Раздался грохот, из окна вырвался столб пламени, на мостовую полетели осколки битого стекла и штукатурки. Затем, перезарядив гранатомёт, он выпустил второй заряд в здание областного заксобрания и, открыв дверь машины, уже собирался уехать с площади, но был буквально изрешечён автоматной очередью. Уже через полчаса на месте происшествия собрались телевизионщики, репортёры местных и центральных газет, перед ними выступил начальник городской полиции полковник Завьялов, заявив, что обезвреженный террорист является членом местной партийной организации «Народ и воля», работником «Капкана», владельцем которого является небезызвестный господин Векслер. По его словам, следствие уже приступило к расследованию, и не исключено, что очень скоро будут раскрыты и арестованы все участники террористической организации во главе с её главарями.
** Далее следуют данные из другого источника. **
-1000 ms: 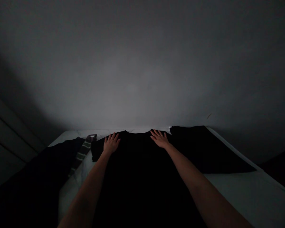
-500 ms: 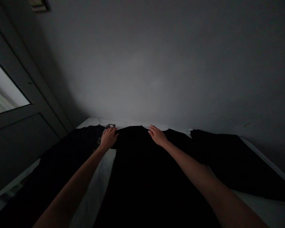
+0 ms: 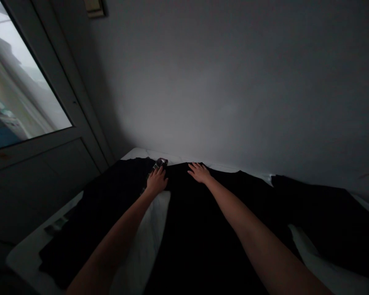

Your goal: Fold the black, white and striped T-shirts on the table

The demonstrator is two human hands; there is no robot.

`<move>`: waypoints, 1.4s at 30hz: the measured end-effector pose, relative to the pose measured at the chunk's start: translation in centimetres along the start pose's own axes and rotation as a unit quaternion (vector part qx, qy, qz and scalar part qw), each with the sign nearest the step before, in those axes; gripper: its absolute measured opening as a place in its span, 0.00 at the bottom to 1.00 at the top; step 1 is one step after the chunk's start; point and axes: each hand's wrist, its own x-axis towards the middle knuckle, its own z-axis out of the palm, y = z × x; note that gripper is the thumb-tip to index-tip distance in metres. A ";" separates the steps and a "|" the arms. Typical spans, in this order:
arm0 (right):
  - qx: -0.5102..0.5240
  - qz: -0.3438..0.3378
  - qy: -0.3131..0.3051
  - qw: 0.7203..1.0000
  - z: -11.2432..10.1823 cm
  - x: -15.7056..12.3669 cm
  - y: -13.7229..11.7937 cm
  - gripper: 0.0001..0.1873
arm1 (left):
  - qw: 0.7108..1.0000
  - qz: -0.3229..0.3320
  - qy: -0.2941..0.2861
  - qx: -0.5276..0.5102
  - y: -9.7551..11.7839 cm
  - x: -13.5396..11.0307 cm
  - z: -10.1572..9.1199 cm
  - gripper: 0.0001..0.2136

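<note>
A black garment [image 3: 203,229] lies spread flat on a white bed [image 3: 147,246] in a dim room. My left hand [image 3: 156,181] rests at the garment's far left corner, fingers curled over its edge by a striped cloth [image 3: 158,164]. My right hand [image 3: 199,173] lies flat near the garment's far edge, fingers stretched out.
Another dark garment [image 3: 104,205] lies to the left on the bed and a further black piece [image 3: 320,209] to the right. A grey wall [image 3: 221,90] rises right behind the bed. A window [image 3: 15,102] in a dark frame stands at the left.
The view has swung left, bringing the window in. My left hand has slid to the garment's left corner and curled its fingers. My right hand stays flat.
</note>
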 end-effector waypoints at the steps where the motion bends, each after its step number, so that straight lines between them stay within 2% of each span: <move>1: 0.000 -0.007 0.015 1.000 -0.4 0.2 -0.5 0.26 | 1.000 -0.016 0.007 -0.004 0.4 -0.8 -0.6 0.19; 4: 0.011 -0.046 0.046 0.998 -1.2 1.4 -3.0 0.21 | 0.998 -0.056 0.018 0.000 1.6 -4.8 -2.4 0.18; 10: 0.075 -0.151 0.020 0.985 -0.5 4.6 -9.3 0.23 | 0.991 -0.028 -0.126 -0.013 4.0 -14.9 -3.8 0.17; 13: 0.108 -0.160 0.012 0.981 0.0 5.2 -11.1 0.23 | 0.987 -0.043 -0.143 -0.050 4.7 -18.0 -3.8 0.14; 15: 0.129 -0.154 0.019 0.980 -0.1 5.2 -11.1 0.20 | 0.984 -0.062 -0.153 -0.066 5.1 -19.3 -3.9 0.11; 19: 0.169 -0.114 0.083 0.976 -1.6 4.7 -8.1 0.16 | 0.981 -0.085 -0.140 -0.102 6.0 -21.2 -4.2 0.04; 23: 0.205 -0.022 0.168 0.964 -3.4 3.2 -2.2 0.18 | 0.970 -0.073 -0.162 -0.168 7.6 -22.9 -5.0 0.10; 27: 0.240 0.057 0.213 0.945 -3.6 0.6 3.2 0.19 | 0.960 -0.017 -0.202 -0.193 10.4 -24.6 -5.9 0.16; 30: 0.260 0.098 0.230 0.933 -2.6 -1.3 5.8 0.18 | 0.954 0.040 -0.231 -0.189 12.5 -25.5 -6.1 0.18; 35: 0.283 0.131 0.246 0.918 -0.5 -3.6 7.8 0.16 | 0.944 0.090 -0.272 -0.167 14.3 -26.3 -5.7 0.18; 42: 0.299 0.130 0.291 0.899 0.7 -4.6 8.1 0.13 | 0.940 0.094 -0.289 -0.155 14.6 -26.6 -5.8 0.20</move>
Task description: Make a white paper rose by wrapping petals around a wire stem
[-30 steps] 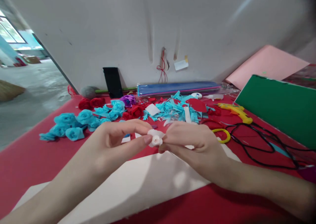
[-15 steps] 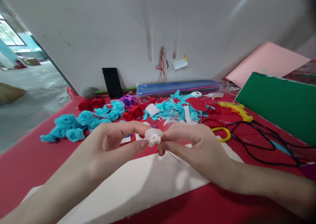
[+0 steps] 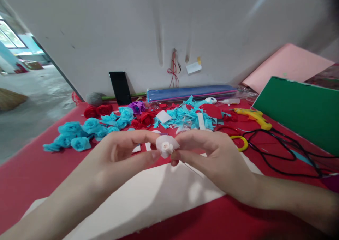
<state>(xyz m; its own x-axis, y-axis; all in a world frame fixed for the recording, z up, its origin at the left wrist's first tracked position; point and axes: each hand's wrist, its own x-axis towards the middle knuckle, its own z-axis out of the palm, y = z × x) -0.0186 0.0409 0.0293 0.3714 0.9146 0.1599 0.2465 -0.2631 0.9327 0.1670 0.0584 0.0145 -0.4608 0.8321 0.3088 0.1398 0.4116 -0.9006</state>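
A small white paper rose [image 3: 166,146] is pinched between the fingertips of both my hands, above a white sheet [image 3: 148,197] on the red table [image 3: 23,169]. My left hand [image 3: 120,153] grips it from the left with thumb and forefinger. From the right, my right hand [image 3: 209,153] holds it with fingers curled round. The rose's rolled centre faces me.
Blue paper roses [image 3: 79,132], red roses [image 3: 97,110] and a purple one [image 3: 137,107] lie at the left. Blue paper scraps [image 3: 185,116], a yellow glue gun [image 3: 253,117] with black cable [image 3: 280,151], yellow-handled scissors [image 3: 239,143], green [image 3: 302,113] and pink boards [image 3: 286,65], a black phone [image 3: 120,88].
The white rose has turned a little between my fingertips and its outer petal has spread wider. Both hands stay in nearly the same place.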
– Эту провокацию специально устроили, чтобы помешать народной демонстрации протеста против власти, – крикнул Жора.
– Вы кто такой? – спросил полковник.
– Я редактор независимой газеты «Глас народа».
– Следствие разберётся, – заверил полковник.
– Знаем мы ваше следствие, что угодно притянете за уши, уверен, у вас уже есть заказчики этих взрывов и вы, господин полковник, главный провокатор, – махнул рукой Жора.
– Что? Да я тебя, гнида, сотру в порошок, – взревел полковник.
– Попробуйте, я буду ждать, только времена не те или забыли? Теперь у нас главенство закона, полковник, – усмехнулся Жора.
Ещё час спустя в расположении «Капкана» появилась группа захвата ФСБ. Опечатав оружейную комнату и выставив охрану, полковник Назаров с двумя бойцами прошёл в гостиницу пансионата и отыскав комнату Алексея Быданова, постучал:
– Быданов, откройте, ФСБ.
Через минуту дверь открылась и на пороге появился полураздетый Алексей:
– В чем дело?
– Вы задержаны, – ответил полковник.
– На каком основании?
– По подозрению в связи с террористами.
– Это чушь, я никого не знаю и знать не хочу.
– Капитан Ермолаев у вас работает?
– Да, а что?
– А то, что он час назад обстрелял из гранатомёта здания администрации и областное заксобрание. У вас есть что-то подобное?
– Есть, но без меня никто не может получить оружие, ключи от оружейной комнаты есть только у меня, и потом, когда Ермолаев уезжал из пансионата, при нём ничего не было.
– Ладно, разберёмся, а сейчас одевайтесь, поедете в управление для допроса под протокол, кстати, кто ещё живёт в пансионате?
– Американец Майкл, сотрудник американского посольства и женщина, некто Зибельман, член Хельсинской группы.
– Известные все лица, всё вынюхивают грёбанные борцы за демократию.
– Капитан, – окликнул полковник своего помощника, – разыщите этих людей, отвезите в аэропорт и отправьте в Москву, не хрена им тут болтаться.
В эту ночь губернатор практически не спал, сначала поздним вечером состоялся разговор с помощником президента, который предупредил о возможных неприятных последствиях, если в области не будет улучшаться экономическая и внутриполитическая обстановка. Помощник напомнил, что область находится на последнем месте в стране по экономическим показателям, как следствие низким жизненным уровнем населения и на первом месте по коррупции среди чиновников госаппарата.
– Господин Русаков, вам даётся три месяца на исправление ситуации и, если подвижки к лучшему не произойдёт, президент вынужден будет ввести в области прямое президентское правление.